**Activity**
The listing below must be copied exactly and in full.

··· Information shown ···

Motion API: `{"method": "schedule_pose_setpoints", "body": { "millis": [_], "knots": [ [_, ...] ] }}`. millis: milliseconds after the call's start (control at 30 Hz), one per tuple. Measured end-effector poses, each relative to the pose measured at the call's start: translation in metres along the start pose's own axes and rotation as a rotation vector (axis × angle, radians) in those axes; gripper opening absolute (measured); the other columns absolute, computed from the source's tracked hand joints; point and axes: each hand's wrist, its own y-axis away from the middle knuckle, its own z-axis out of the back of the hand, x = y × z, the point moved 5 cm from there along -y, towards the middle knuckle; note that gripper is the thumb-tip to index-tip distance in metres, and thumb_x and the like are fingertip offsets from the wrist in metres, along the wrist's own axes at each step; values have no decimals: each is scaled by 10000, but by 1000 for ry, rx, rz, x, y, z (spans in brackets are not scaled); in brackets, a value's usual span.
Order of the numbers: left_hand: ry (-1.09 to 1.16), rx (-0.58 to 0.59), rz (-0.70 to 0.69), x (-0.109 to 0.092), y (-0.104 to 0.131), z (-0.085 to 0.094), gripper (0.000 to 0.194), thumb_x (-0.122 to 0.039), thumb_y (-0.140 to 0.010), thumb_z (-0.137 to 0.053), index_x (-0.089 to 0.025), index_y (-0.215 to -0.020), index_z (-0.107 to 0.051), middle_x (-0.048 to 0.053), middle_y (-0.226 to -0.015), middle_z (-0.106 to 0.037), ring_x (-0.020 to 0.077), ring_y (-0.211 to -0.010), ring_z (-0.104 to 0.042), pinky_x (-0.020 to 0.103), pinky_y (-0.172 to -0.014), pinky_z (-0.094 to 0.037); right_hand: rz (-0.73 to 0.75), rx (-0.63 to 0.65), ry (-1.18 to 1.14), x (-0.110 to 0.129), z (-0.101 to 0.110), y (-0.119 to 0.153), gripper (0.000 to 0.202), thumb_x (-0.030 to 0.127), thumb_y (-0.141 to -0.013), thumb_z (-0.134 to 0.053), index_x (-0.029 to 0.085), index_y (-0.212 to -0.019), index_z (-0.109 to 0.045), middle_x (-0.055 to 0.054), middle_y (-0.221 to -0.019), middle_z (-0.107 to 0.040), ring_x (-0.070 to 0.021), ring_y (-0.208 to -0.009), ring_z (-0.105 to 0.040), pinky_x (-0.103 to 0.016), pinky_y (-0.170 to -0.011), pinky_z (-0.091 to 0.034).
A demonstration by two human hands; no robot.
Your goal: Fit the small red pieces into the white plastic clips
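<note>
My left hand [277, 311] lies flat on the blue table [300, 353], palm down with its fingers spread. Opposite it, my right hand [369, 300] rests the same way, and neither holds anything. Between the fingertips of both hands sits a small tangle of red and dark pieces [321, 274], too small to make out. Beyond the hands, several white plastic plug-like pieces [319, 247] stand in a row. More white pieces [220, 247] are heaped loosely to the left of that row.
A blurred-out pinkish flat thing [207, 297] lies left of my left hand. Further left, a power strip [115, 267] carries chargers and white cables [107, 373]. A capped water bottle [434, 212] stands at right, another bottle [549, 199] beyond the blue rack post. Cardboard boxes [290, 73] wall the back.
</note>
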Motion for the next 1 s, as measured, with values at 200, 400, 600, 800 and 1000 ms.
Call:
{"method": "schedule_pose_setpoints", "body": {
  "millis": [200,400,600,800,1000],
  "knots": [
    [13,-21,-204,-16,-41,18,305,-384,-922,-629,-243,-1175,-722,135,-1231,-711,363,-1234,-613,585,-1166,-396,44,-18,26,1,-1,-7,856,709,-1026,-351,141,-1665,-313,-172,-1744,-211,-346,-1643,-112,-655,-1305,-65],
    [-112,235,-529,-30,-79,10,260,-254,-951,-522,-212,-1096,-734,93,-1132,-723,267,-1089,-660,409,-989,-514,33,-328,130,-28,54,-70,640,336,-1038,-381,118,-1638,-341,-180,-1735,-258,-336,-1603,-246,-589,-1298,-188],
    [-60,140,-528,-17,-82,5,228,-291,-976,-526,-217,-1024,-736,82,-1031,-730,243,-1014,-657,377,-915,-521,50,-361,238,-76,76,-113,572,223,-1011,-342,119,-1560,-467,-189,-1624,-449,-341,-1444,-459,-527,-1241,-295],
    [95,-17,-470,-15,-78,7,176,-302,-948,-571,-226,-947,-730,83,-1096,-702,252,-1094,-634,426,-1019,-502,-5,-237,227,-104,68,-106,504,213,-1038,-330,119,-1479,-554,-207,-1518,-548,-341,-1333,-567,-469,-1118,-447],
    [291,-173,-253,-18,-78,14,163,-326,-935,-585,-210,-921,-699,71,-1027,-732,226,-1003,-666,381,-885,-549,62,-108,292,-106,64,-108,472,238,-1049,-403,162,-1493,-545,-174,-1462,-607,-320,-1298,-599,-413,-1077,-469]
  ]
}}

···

**Problem solution**
Motion API: `{"method": "schedule_pose_setpoints", "body": { "millis": [_], "knots": [ [_, ...] ] }}`. millis: milliseconds after the call's start (control at 30 Hz), one per tuple. Measured end-effector poses, each relative to the pose measured at the call's start: translation in metres along the start pose's own axes and rotation as a rotation vector (axis × angle, radians) in those axes; gripper opening absolute (measured); the other columns absolute, computed from the source's tracked hand joints; point and axes: each hand's wrist, its own y-axis away from the middle knuckle, its own z-axis out of the back of the hand, x = y × z, the point moved 5 cm from there along -y, towards the middle knuckle; note that gripper is the thumb-tip to index-tip distance in metres, and thumb_x and the like are fingertip offsets from the wrist in metres, along the wrist's own axes at each step; values have no decimals: each is scaled by 10000, but by 1000 for ry, rx, rz, x, y, z (spans in brackets are not scaled); in brackets, a value's usual span.
Order of the numbers: left_hand: ry (-1.09 to 1.16), rx (-0.58 to 0.59), rz (-0.70 to 0.69), x (-0.109 to 0.092), y (-0.104 to 0.131), z (-0.085 to 0.094), gripper (0.000 to 0.194), thumb_x (-0.122 to 0.039), thumb_y (-0.140 to 0.010), thumb_z (-0.137 to 0.053), index_x (-0.089 to 0.025), index_y (-0.215 to -0.020), index_z (-0.107 to 0.051), middle_x (-0.048 to 0.053), middle_y (-0.226 to -0.015), middle_z (-0.106 to 0.037), ring_x (-0.020 to 0.077), ring_y (-0.211 to -0.010), ring_z (-0.104 to 0.042), pinky_x (-0.020 to 0.103), pinky_y (-0.172 to -0.014), pinky_z (-0.094 to 0.037); right_hand: rz (-0.73 to 0.75), rx (-0.63 to 0.65), ry (-1.18 to 1.14), x (-0.110 to 0.129), z (-0.101 to 0.110), y (-0.119 to 0.153), gripper (0.000 to 0.202), thumb_x (-0.030 to 0.127), thumb_y (-0.141 to -0.013), thumb_z (-0.134 to 0.053), index_x (-0.029 to 0.085), index_y (-0.212 to -0.019), index_z (-0.109 to 0.045), middle_x (-0.055 to 0.054), middle_y (-0.221 to -0.019), middle_z (-0.107 to 0.040), ring_x (-0.070 to 0.021), ring_y (-0.208 to -0.009), ring_z (-0.105 to 0.040), pinky_x (-0.103 to 0.016), pinky_y (-0.170 to -0.011), pinky_z (-0.091 to 0.034).
A demonstration by two human hands; no robot.
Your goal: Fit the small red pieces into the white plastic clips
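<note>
My left hand [277, 311] lies flat on the blue table [300, 353], palm down with its fingers spread. Opposite it, my right hand [369, 300] rests the same way, and neither holds anything. Between the fingertips of both hands sits a small tangle of red and dark pieces [321, 274], too small to make out. Beyond the hands, several white plastic plug-like pieces [319, 247] stand in a row. More white pieces [220, 247] are heaped loosely to the left of that row.
A blurred-out pinkish flat thing [207, 297] lies left of my left hand. Further left, a power strip [115, 267] carries chargers and white cables [107, 373]. A capped water bottle [434, 212] stands at right, another bottle [549, 199] beyond the blue rack post. Cardboard boxes [290, 73] wall the back.
</note>
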Motion for the next 1 s, as measured, with values at 200, 400, 600, 800 and 1000 ms.
Call:
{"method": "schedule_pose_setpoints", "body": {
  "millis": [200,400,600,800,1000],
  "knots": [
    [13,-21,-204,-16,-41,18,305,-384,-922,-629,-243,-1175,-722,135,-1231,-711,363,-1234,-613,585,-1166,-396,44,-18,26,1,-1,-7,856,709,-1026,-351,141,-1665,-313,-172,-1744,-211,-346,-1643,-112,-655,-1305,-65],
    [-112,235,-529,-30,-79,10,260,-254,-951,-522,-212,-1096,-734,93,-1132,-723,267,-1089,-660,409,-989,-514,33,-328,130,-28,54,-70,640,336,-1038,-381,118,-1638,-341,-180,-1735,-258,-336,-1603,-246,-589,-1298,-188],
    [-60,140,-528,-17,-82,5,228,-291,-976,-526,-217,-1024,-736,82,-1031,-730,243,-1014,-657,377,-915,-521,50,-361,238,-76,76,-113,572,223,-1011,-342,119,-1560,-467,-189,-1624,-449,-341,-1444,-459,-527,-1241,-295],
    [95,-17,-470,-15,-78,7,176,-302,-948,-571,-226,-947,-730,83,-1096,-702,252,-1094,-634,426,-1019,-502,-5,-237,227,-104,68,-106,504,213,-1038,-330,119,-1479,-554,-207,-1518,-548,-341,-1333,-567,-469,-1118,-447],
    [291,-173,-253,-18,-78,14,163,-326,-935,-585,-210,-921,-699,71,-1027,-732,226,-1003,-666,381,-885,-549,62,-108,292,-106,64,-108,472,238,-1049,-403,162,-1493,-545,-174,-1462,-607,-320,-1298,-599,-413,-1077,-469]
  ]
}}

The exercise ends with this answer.